Analog Devices, Inc. designs, manufactures, and markets integrated circuits (ICs), algorithms, software, and subsystems that leverage analog, mixed-signal, and digital signal processing technologies. The company offers data converter products, which translate real-world analog signals into digital data, as well as translates digital data into analog signals; high-performance amplifiers to condition analog signals; and radio frequency and microwave ICs to support cellular infrastructure. It also provides power management and reference products for power management and conversion applications in the automotive, communications, industrial, and high-end consumer markets; and microelectromechanical systems technology solutions, including accelerometers used to sense acceleration, gyroscopes to sense rotation, and inertial measurement units to sense multiple degrees of freedom.
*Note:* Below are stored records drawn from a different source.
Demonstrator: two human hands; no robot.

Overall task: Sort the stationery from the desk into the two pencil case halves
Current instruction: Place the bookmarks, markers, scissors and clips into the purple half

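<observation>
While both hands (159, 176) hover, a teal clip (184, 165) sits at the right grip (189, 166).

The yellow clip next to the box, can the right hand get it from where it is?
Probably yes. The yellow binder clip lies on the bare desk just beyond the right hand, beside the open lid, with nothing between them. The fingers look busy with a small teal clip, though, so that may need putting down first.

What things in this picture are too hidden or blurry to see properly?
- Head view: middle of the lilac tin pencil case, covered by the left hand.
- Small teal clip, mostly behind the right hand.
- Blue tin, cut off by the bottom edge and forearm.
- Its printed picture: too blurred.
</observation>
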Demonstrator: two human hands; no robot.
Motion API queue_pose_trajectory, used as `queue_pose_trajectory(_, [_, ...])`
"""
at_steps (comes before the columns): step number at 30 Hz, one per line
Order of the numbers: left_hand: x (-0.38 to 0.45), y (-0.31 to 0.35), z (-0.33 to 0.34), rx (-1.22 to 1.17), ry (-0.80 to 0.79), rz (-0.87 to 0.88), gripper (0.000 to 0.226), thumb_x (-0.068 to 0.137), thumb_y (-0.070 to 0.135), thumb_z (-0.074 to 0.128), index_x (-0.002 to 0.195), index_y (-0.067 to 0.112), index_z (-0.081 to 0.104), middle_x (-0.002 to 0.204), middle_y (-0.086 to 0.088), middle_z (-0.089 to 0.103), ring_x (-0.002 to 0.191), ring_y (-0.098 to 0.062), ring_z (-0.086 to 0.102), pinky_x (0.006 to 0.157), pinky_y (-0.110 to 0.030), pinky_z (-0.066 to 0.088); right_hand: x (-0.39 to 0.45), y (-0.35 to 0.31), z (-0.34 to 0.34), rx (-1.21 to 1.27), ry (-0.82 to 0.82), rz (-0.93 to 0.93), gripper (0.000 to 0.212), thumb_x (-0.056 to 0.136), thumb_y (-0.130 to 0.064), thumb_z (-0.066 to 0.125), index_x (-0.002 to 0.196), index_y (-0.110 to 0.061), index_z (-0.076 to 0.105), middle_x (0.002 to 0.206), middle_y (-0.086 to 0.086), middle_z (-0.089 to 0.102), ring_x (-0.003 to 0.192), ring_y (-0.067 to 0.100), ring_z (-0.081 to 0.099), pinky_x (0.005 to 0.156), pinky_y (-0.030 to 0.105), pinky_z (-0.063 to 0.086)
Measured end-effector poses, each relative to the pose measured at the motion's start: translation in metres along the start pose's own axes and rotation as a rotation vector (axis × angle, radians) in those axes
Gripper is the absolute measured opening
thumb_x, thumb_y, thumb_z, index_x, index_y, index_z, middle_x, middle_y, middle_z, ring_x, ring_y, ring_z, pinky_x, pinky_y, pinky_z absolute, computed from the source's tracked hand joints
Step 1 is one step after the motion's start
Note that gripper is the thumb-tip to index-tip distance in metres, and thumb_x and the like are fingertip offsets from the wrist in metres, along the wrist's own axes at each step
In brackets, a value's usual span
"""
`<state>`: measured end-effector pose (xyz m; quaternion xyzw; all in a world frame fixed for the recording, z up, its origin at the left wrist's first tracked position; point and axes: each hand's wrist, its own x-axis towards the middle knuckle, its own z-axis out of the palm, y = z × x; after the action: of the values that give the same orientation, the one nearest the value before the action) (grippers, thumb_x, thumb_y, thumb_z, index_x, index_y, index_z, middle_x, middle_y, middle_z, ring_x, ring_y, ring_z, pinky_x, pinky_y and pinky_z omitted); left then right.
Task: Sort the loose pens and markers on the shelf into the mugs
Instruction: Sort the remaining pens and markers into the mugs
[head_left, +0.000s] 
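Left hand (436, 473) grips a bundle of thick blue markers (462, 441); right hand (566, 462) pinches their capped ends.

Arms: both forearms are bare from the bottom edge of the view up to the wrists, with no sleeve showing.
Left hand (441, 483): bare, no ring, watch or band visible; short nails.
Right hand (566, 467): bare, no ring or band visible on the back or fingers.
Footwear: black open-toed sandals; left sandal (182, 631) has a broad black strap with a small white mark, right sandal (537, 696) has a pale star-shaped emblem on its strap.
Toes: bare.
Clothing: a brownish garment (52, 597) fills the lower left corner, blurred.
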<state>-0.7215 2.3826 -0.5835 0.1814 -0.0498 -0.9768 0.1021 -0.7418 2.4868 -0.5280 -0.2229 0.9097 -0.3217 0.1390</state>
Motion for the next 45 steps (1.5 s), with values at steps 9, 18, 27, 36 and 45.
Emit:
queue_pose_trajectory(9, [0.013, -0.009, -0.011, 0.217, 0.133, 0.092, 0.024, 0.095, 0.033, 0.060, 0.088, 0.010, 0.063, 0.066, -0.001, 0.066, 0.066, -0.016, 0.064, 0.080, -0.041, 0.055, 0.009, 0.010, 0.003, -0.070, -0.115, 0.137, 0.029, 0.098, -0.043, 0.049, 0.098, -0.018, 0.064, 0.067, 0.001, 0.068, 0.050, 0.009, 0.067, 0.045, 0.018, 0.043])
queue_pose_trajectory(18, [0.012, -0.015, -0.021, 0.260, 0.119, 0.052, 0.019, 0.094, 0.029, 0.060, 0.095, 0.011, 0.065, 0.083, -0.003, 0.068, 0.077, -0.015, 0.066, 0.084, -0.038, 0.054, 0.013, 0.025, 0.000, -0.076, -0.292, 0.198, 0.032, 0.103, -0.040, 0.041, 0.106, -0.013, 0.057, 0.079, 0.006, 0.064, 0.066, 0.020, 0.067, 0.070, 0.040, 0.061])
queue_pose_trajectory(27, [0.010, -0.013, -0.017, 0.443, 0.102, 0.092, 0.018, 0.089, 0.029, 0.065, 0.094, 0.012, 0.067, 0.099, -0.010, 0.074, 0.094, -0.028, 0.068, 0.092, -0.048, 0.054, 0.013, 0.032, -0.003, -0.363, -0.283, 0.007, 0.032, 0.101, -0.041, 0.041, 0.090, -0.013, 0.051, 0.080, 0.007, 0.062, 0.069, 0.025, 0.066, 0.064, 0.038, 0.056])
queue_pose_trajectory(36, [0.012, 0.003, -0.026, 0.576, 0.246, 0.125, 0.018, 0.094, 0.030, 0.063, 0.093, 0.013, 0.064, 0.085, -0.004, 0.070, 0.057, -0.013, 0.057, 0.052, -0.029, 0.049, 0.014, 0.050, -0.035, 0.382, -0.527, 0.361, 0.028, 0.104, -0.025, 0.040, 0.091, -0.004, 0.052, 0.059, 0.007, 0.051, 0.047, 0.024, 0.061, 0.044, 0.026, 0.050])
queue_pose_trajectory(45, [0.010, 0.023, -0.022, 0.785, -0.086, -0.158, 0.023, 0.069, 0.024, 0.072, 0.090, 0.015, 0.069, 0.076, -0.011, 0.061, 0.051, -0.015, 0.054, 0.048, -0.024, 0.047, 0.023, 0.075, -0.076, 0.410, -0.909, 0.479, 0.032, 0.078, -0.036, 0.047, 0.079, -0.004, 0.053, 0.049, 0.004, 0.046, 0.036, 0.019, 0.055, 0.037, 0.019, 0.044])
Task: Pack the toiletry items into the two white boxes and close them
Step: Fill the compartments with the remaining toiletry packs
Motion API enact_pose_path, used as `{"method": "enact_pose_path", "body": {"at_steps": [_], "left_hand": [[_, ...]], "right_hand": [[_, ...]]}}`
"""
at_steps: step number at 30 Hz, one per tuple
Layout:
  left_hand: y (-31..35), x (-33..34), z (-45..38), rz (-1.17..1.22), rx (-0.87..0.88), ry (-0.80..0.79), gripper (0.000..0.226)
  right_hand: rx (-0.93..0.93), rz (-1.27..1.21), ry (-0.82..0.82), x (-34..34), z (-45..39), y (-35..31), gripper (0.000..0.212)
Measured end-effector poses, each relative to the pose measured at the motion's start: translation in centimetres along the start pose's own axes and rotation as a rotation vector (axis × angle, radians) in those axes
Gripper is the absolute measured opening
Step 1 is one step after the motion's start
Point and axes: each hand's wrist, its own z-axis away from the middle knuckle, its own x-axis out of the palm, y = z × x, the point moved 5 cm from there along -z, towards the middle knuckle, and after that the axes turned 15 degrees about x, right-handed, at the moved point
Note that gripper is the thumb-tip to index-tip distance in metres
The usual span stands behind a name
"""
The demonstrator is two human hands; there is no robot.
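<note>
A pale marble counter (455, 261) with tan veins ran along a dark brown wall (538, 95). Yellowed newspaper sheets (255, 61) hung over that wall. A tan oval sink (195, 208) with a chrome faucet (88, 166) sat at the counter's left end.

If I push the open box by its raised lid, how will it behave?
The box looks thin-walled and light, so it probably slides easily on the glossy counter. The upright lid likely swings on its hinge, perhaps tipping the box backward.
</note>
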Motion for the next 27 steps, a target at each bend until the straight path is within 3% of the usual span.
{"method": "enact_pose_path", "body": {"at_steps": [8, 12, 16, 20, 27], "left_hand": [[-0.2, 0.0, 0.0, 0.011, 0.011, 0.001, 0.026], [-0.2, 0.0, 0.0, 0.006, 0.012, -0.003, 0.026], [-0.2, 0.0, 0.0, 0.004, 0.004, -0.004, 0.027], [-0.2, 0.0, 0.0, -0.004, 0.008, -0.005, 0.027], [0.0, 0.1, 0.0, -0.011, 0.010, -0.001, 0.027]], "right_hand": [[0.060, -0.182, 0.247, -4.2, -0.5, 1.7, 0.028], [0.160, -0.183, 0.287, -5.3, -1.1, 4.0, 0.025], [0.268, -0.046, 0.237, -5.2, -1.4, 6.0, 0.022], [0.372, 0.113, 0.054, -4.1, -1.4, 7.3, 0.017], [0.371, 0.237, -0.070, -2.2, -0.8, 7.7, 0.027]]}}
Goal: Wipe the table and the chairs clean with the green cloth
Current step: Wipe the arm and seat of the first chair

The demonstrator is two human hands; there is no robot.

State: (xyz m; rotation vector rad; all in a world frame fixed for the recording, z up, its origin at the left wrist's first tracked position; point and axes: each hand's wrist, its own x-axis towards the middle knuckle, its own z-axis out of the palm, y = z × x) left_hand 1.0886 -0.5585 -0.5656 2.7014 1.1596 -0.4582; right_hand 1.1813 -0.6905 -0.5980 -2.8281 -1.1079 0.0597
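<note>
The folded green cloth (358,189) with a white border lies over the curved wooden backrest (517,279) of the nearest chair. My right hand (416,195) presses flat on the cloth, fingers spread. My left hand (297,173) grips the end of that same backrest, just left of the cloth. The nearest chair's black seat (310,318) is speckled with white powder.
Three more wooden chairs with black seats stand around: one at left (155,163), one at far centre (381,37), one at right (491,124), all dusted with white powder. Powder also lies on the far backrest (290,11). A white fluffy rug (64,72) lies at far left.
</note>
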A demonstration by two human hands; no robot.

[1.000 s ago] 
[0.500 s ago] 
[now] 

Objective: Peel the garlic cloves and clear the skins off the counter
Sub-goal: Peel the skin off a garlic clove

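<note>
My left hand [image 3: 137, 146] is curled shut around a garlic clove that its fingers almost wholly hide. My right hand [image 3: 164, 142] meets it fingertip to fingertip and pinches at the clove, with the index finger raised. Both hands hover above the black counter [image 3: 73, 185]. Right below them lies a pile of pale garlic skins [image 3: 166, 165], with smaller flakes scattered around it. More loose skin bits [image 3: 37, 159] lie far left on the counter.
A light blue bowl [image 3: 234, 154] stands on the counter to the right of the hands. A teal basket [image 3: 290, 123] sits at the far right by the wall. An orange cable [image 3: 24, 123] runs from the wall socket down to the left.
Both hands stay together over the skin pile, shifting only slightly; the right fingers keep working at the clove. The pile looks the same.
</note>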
In addition, the company offers isolators for various applications, such as universal serial bus isolation in patient monitors; and smart metering and satellite applications, as well as digital signal processing products for high-speed numeric calculations. The company serves clients in industrial, automotive, consumer, and communications markets through a direct sales force, third-party distributors, and independent sales representatives in the United States, the rest of North and South America, Europe, Japan, China, and the rest of Asia, as well as through its Website. It has a strategic collaboration with Pinpoint Science Inc. to advance the development and manufacture of novel nanosensor diagnostics. Analog Devices, Inc. was founded in 1965 and is headquartered in Norwood, Massachusetts.

Statistics (YTD)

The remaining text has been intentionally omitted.